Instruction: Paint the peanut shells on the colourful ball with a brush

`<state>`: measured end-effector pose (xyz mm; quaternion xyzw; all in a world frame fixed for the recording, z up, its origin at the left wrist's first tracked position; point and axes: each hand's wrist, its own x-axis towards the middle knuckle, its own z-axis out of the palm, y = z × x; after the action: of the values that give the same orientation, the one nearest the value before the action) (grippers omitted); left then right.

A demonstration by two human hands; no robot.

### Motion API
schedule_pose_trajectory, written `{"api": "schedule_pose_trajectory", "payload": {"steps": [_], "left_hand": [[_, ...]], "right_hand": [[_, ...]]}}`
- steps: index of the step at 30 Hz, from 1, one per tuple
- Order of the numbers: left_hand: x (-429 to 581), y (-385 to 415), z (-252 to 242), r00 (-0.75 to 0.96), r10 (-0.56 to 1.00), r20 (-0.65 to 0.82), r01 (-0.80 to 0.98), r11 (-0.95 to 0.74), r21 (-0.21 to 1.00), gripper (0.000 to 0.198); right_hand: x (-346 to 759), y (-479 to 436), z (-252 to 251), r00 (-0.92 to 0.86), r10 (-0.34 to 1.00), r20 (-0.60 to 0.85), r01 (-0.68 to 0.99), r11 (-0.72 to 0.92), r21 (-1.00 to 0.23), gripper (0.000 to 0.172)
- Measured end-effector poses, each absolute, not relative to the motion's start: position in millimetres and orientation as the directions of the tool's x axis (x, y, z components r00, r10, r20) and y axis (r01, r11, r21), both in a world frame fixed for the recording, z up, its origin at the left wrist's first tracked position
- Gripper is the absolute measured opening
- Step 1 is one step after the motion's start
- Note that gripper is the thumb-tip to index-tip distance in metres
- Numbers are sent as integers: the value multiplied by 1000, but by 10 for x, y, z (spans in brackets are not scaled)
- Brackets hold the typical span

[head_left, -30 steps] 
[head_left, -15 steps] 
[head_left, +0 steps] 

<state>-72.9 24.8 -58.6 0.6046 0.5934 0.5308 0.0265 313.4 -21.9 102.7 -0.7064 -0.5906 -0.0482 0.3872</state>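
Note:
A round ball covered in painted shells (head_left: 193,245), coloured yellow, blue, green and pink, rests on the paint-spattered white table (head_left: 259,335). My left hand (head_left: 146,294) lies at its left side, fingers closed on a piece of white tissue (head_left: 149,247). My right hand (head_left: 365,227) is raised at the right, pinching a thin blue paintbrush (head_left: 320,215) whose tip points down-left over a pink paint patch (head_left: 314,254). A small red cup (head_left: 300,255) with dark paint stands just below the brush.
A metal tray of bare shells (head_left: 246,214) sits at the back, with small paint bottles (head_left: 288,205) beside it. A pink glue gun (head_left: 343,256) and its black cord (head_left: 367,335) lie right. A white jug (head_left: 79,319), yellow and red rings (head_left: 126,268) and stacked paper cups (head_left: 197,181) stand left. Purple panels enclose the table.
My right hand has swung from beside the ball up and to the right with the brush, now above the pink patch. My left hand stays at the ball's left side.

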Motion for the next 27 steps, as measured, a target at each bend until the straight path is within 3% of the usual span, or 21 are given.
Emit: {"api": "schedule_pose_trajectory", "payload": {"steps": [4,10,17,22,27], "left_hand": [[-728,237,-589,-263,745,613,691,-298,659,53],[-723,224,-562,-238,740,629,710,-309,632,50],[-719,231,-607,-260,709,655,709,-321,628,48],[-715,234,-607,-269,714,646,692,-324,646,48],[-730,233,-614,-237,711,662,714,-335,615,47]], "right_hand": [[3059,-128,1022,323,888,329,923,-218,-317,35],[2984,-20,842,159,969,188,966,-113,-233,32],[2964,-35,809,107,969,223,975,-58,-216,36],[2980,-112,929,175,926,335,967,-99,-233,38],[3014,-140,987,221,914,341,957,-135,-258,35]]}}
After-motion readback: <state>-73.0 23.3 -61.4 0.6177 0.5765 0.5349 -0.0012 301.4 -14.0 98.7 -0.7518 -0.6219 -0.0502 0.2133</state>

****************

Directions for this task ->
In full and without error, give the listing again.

Solution for this task ->
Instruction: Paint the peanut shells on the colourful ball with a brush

`<state>`: measured end-effector pose (xyz mm; quaternion xyzw; all in a world frame fixed for the recording, z up, its origin at the left wrist's first tracked position; point and axes: each hand's wrist, its own x-axis towards the middle knuckle, its own z-axis out of the palm, y = z × x; after the action: of the values that give the same orientation, the one nearest the value before the action) (grippers omitted); left then right.

A demonstration by two human hands; no robot.

### Motion API
schedule_pose_trajectory, written `{"api": "schedule_pose_trajectory", "payload": {"steps": [_], "left_hand": [[_, ...]], "right_hand": [[_, ...]]}}`
- steps: index of the step at 30 Hz, from 1, one per tuple
- Order of the numbers: left_hand: x (-429 to 581), y (-385 to 415), z (-252 to 242), r00 (-0.75 to 0.96), r10 (-0.56 to 1.00), r20 (-0.65 to 0.82), r01 (-0.80 to 0.98), r11 (-0.95 to 0.74), r21 (-0.21 to 1.00), gripper (0.000 to 0.198); right_hand: x (-346 to 759), y (-479 to 436), z (-252 to 251), r00 (-0.92 to 0.86), r10 (-0.34 to 1.00), r20 (-0.60 to 0.85), r01 (-0.68 to 0.99), r11 (-0.72 to 0.92), r21 (-1.00 to 0.23), gripper (0.000 to 0.172)
- Measured end-effector poses, each absolute, not relative to the motion's start: position in millimetres and orientation as the directions of the tool's x axis (x, y, z components r00, r10, r20) and y axis (r01, r11, r21), both in a world frame fixed for the recording, z up, its origin at the left wrist's first tracked position
- Gripper is the absolute measured opening
- Step 1 is one step after the motion's start
- Note that gripper is the thumb-tip to index-tip distance in metres
- Numbers are sent as integers: the value multiplied by 1000, but by 10 for x, y, z (spans in brackets are not scaled)
- Brackets hold the typical span

[head_left, -30 steps] 
[head_left, -15 steps] 
[head_left, +0 steps] 

<state>-72.9 24.8 -58.6 0.6046 0.5934 0.5308 0.0265 313.4 -21.9 102.7 -0.7064 -0.5906 -0.0482 0.3872</state>
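Note:
A round ball covered in painted shells (head_left: 193,245), coloured yellow, blue, green and pink, rests on the paint-spattered white table (head_left: 259,335). My left hand (head_left: 146,294) lies at its left side, fingers closed on a piece of white tissue (head_left: 149,247). My right hand (head_left: 365,227) is raised at the right, pinching a thin blue paintbrush (head_left: 320,215) whose tip points down-left over a pink paint patch (head_left: 314,254). A small red cup (head_left: 300,255) with dark paint stands just below the brush.
A metal tray of bare shells (head_left: 246,214) sits at the back, with small paint bottles (head_left: 288,205) beside it. A pink glue gun (head_left: 343,256) and its black cord (head_left: 367,335) lie right. A white jug (head_left: 79,319), yellow and red rings (head_left: 126,268) and stacked paper cups (head_left: 197,181) stand left. Purple panels enclose the table.
My right hand has swung from beside the ball up and to the right with the brush, now above the pink patch. My left hand stays at the ball's left side.
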
Motion for the next 27 steps, as measured, a target at each bend until the straight path is within 3% of the usual span, or 21 are given.
Emit: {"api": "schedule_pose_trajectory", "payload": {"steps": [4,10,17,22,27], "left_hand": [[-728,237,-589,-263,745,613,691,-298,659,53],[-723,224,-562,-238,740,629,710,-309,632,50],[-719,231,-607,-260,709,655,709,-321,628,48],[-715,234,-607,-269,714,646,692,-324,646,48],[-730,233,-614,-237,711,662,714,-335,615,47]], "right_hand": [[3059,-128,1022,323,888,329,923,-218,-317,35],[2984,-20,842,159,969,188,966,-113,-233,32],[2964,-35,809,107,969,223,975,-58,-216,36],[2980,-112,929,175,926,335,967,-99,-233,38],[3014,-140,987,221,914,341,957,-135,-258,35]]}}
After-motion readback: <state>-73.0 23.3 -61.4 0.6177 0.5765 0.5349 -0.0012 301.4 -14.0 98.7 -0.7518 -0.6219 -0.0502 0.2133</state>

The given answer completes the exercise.